Take the line containing "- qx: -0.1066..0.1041" and every line after it to the end of the data, and write them out exactly as they appear.
Dataset section Block Start
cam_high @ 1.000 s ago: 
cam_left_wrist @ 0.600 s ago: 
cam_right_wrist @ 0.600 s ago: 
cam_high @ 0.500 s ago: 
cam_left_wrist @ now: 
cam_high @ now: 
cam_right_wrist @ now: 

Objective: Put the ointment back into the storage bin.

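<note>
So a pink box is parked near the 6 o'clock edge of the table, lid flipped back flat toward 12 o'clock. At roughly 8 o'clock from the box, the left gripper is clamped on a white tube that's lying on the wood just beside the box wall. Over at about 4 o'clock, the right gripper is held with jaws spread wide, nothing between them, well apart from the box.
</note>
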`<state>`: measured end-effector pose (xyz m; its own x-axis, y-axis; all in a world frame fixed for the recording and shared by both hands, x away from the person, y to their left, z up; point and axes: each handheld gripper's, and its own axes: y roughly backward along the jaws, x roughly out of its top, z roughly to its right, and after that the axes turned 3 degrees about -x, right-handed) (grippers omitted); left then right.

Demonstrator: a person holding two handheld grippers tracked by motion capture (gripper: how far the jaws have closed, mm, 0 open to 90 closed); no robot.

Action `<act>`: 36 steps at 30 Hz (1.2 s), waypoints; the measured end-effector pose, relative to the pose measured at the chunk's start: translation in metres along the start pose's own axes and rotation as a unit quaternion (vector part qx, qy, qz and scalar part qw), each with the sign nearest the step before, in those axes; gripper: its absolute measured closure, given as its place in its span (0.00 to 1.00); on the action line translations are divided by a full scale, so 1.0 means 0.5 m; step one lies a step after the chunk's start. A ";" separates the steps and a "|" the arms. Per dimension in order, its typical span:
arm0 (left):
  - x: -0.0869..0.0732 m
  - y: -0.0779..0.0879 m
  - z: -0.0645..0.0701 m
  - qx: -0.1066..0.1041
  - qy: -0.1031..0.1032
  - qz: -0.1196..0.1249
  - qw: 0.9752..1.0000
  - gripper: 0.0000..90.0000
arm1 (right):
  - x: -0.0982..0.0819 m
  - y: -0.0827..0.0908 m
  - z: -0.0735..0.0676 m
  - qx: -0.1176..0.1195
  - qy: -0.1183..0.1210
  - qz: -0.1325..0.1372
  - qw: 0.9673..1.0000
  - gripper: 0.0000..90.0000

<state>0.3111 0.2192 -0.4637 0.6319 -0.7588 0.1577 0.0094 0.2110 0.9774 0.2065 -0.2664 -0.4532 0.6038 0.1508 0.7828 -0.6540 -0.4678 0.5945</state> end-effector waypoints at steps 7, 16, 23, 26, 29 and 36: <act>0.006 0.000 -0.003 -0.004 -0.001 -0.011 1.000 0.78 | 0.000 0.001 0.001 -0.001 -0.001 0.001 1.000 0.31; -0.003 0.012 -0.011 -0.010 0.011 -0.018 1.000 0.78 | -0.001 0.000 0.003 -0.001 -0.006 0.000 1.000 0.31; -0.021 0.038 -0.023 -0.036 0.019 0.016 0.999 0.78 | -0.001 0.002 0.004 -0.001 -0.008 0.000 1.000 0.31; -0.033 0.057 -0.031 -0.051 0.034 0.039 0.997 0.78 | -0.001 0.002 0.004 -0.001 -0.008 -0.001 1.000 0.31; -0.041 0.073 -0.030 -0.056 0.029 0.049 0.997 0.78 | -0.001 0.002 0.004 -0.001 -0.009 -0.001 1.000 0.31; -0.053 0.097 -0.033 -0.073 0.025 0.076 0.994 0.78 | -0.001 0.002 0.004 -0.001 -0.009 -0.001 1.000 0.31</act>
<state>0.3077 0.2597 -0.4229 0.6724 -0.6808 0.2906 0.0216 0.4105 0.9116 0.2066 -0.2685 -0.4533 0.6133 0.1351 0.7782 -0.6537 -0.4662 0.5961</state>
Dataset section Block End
▶ **Response**:
  - qx: -0.1066..0.1041
  - qy: -0.1031..0.1032
  - qz: -0.1196..0.1249
  - qw: 0.9752..1.0000
  - gripper: 0.0000..90.0000
arm1 (right):
  - x: -0.0982..0.0819 m
  - y: -0.0827..0.0908 m
  - z: -0.0735..0.0676 m
  - qx: -0.1176..0.1195
  - qy: -0.1183..0.1210
  - qz: -0.1325..0.1372
  - qw: 0.9673..1.0000
  - gripper: 0.0000..90.0000

<state>0.3111 0.2192 -0.4637 0.6319 -0.7588 0.1577 0.0094 0.2110 0.9774 0.2065 -0.2664 -0.4532 0.6038 0.1508 0.7828 -0.6540 -0.4678 0.5945</state> end-effector waypoints at steps 7, 16, 23, 26, 29 and 36: <act>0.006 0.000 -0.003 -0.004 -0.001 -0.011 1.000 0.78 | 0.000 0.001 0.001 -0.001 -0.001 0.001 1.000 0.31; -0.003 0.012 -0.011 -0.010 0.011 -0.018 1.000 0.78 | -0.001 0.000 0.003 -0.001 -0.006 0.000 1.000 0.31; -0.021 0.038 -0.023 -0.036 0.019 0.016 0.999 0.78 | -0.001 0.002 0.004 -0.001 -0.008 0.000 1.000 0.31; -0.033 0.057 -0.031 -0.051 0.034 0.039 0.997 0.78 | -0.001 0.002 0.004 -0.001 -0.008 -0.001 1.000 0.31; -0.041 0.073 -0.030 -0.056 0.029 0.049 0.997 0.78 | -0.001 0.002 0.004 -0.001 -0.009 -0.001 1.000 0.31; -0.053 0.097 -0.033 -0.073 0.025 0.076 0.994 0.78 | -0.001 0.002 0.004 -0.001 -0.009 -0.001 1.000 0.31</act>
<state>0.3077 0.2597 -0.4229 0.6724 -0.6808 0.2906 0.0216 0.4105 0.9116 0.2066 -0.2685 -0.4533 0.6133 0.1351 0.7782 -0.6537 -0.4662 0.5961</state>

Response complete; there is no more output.